DynProtect - Mechanisms of dynein-dependent transport and degradation of protein aggregates.

DynProtect - 动力蛋白依赖性运输和蛋白质聚集体降解的机制。

• 批准号: EP/Y026004/1
• 负责人: Andrew Carter
• 金额: $ 23.84万
• 依托单位: MRC Laboratory of Molecular Biology
• 依托单位国家: 英国
• 项目类别: Fellowship
• 财政年份: 2023
• 资助国家: 英国
• 起止时间: 2023 至 无数据
• 项目状态: 未结题
• 来源: https://gtr.ukri.org/projects?ref=EP%2FY026004%2F1
• 关键词: DynProtect; Mechanisms; dynein; dependent; transport

Accumulation of protein aggregates is a major threat to eukaryotic cells, and a hallmark of age-associated neurodegeneration, including Alzheimer's and Parkinson's disease. Basal mechanisms to dispose of aggregates largely rest on the pathways of proteasome-mediated degradation and selective autophagy. In contrast, cells react to extreme proteotoxic stress by actively transporting aggregates to the microtubule organising centre, where they coalesce into a specialised organelle, named the aggresome. The process depends on the minus-end directed motor dynein. With this fellowship, I will uncover the network of factors required to recruit dynein to aggregates and target them to the aggresome, and address whether the motor also plays a role in the basal clearance of aggregation.Dynein transport is in the vast majority of cases mediated by specialised dynein activating adaptors. I will use mass spectrometry and computational methods to identify which activating adaptor mediates dynein recruitment to aggregates, and validate the interaction using biochemistry and cell biology. use live-cell imaging in neurons to identify which proteins are recruited to aggregates during transport and confirm their function with depletions. I will investigate whether transport pathways are still active under basal conditions. I will use a combination of AlphaFold and Cryo-EM to provide a comprehensive molecular understanding of the connections that link aggregates to cellular motors. The outputs of this fellowship will be of great interest to communities researching proteostasis, neurodegeneration and intracellular transport.

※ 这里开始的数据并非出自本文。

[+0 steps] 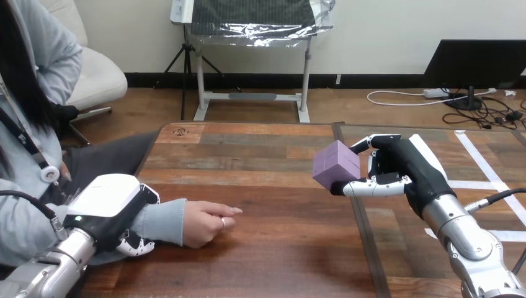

蛋白质聚集体的积累是对真核细胞的主要威胁，也是与年龄相关的神经变性的标志，包括阿尔茨海默病和帕金森病。处理聚集体的基本机制主要依赖于蛋白酶体介导的降解和选择性自噬途径。相反，细胞对极端蛋白质毒性应激的反应是积极地将聚集体运送到微管组织中心，在那里它们结合成一个专门的细胞器，称为聚集体。该过程依赖于负端定向电机动力。通过这项研究，我将揭示将动力蛋白招募到聚集体并将其靶向聚集体所需的因素网络，并研究马达是否也在聚集的基础清除中发挥作用。在绝大多数情况下，动力蛋白转运是由专门的动力蛋白激活适配器介导的。我将使用质谱法和计算方法来确定哪个激活适配器介导动力蛋白聚集，并使用生物化学和细胞生物学验证相互作用。在神经元中使用活细胞成像来识别哪些蛋白质在运输过程中聚集，并确认它们的功能与消耗。我将调查在基础条件下运输途径是否仍然活跃。我将结合使用AlphaFold和Cryo-EM，对连接聚合体和细胞马达的连接提供全面的分子理解。这项研究的成果将对研究蛋白质停滞、神经变性和细胞内运输的社区产生极大的兴趣。